Website projects of many different shapes and sizes can often benefit greatly from a “ready, fire, aim” approach of rapid launch and iteration rather than a traditional print-based process.

Websites are Alive

A website works best when it has fresh relevant content and is constantly evolving to the changing needs of its owners and visitors. In other words: a website should never be “done.” Ever.

Does that ring true?

If so… why do we spend so much time trying to “get it right” before we launch a website?

The Web Mindset

Let’s get in the web mindset: perpetual evolution through iterative improvements. And if we’re going to adopt that path then we can start anywhere and move forward.

If a company has no website, they should have a website as soon as possible with bare-bones “who, what, where” and contact information. The detailed “why and how” can come later. The customized look and feel can come later. The additional functionality can come later. And it can all be adjusted while live for the world to find and see.

If a company has a website that is a liability (visually, technologically, functionally, etc) it may be best to immediately replace it with a clean modern bare-bones site that functions well on mobile devices. Then iterate.

If a company has an okay site but wants a re-design, let’s ask these questions: Does the site really need to be overhauled? What are the real issues and how can they be addressed incrementally? Are the needs based around content, architecture, functionality, data structure, or something else? How can the project be broken down so we can get improvements out into the real world faster and address the most important issues first?

Not “Coming Soon”

To be clear, I’m not talking about launching a “coming soon” page while the big web project takes months and months (and months) to complete. I’m talking about “this is your website — maybe it is currently only one page — now what is the next thing we need to do to it to make it better?” Then building out from there, continuously publishing improvements and additions. Get it out there. Your site is already here.

This way the website owner gets a functional website much MUCH faster and then revisions can be based entirely on real-world needs and feedback. It’s empowering and exciting and motivating. It creates momentum.

Critically, this also helps the website owner get into the right mindset: “my website is meant to be changed and added to, little by little, over and over again.” It isn’t something to build, forget about, and then completely uproot every 3 - 5 years.

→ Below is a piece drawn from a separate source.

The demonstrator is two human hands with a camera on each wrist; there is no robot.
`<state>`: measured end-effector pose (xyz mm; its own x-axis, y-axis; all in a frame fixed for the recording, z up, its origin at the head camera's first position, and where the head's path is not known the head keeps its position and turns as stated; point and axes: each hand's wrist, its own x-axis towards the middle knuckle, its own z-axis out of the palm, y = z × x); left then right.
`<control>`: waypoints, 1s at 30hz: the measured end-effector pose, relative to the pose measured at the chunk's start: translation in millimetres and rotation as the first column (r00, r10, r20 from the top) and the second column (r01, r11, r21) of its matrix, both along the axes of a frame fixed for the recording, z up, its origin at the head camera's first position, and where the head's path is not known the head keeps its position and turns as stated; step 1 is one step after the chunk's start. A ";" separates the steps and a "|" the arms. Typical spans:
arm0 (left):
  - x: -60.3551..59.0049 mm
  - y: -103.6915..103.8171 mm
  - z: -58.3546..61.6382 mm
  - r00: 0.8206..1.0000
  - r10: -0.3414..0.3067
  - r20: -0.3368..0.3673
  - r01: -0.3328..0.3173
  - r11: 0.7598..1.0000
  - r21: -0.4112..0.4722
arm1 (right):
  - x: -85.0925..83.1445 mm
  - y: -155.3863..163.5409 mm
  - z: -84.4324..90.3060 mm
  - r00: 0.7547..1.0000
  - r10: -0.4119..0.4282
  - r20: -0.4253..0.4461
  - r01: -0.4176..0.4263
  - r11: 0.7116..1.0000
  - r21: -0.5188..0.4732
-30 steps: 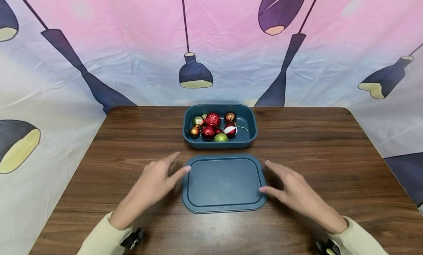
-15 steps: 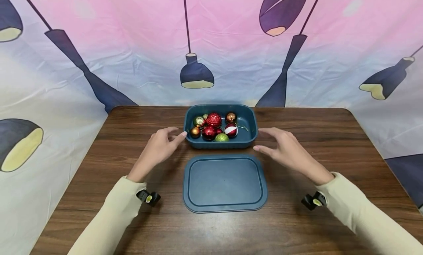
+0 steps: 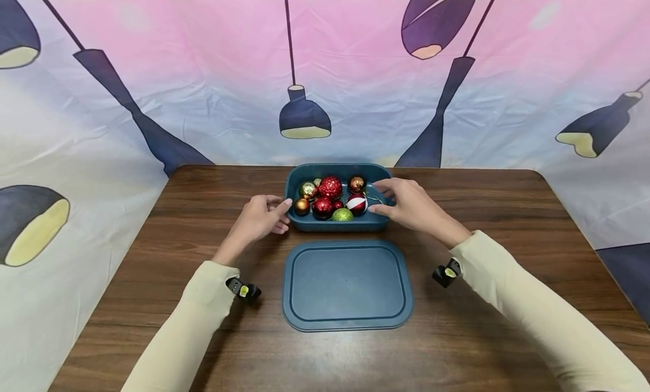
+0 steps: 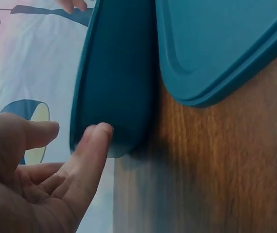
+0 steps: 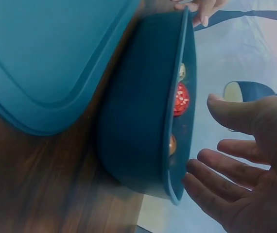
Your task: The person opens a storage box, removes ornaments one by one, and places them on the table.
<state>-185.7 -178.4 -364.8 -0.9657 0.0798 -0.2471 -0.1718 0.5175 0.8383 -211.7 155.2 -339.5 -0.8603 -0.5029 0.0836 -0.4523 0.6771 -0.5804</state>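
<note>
A blue-green plastic box stands near the back edge of the wooden table, holding several Christmas baubles. Among them are a red glitter bauble, a lime green one and a red-and-white striped one. My left hand is at the box's left end; its fingers reach the outer wall, the thumb apart from them in the left wrist view. Over the right end of the box hovers my right hand, its fingers spread and nothing between them, near the striped bauble.
The matching lid lies flat on the table, just in front of the box. Behind the table hangs a cloth printed with lamps. Each wrist carries a small black camera, such as the left camera.
Both hands have moved forward from beside the lid to the box. In the last half second the right hand has come inward over the box's right end. Lid and box stay in place.
</note>
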 end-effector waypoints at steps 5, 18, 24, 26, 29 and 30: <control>-2.0 4.3 -6.0 0.999 0.011 0.033 -0.013 0.997 0.070 | -11.0 -9.4 -6.1 0.999 0.015 0.032 -0.016 1.000 0.026; -3.3 10.4 -15.7 0.994 0.083 0.070 -0.099 0.962 0.254 | -27.1 -30.5 -23.0 0.997 0.031 0.067 -0.039 0.991 0.127; -2.1 10.3 -16.6 0.993 0.085 0.082 -0.107 0.945 0.308 | -31.4 -36.7 -30.3 0.998 0.039 0.047 -0.045 0.989 0.138; -1.3 10.7 -16.9 0.992 0.091 0.090 -0.116 0.941 0.318 | -32.8 -38.2 -32.1 0.998 0.042 0.043 -0.048 0.990 0.133; 0.0 11.7 -18.2 0.990 0.106 0.091 -0.130 0.935 0.330 | -33.7 -40.1 -33.6 0.998 0.044 0.044 -0.050 0.991 0.127; 0.4 12.0 -18.8 0.990 0.110 0.089 -0.133 0.932 0.336 | -33.5 -40.7 -33.6 0.998 0.042 0.045 -0.047 0.991 0.126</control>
<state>-185.3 -166.4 -383.5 -0.9553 0.0536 -0.2908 -0.2777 0.1750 0.9446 -245.2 114.5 -373.1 -0.8381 -0.5451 -0.0196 -0.4605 0.7263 -0.5104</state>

This approach is made much easier by using a modern online site builder. In capable hands a website can be built out and changed extremely quickly. There’s no need to speculate on what might work when you can build something immediately and put it out into the world right away, then iterate periodically.

But it also can be adapted to work on custom designs with modular front-end code and a modern content management system that uses structured data. There are many sites and site owners that really need a specialized visual design and functionality, custom input forms for their data, and advanced scripting and logic. If anything those demands make it all the more important to take a flexible approach that can adapt over time.

It all starts with having the right approach, right from the start.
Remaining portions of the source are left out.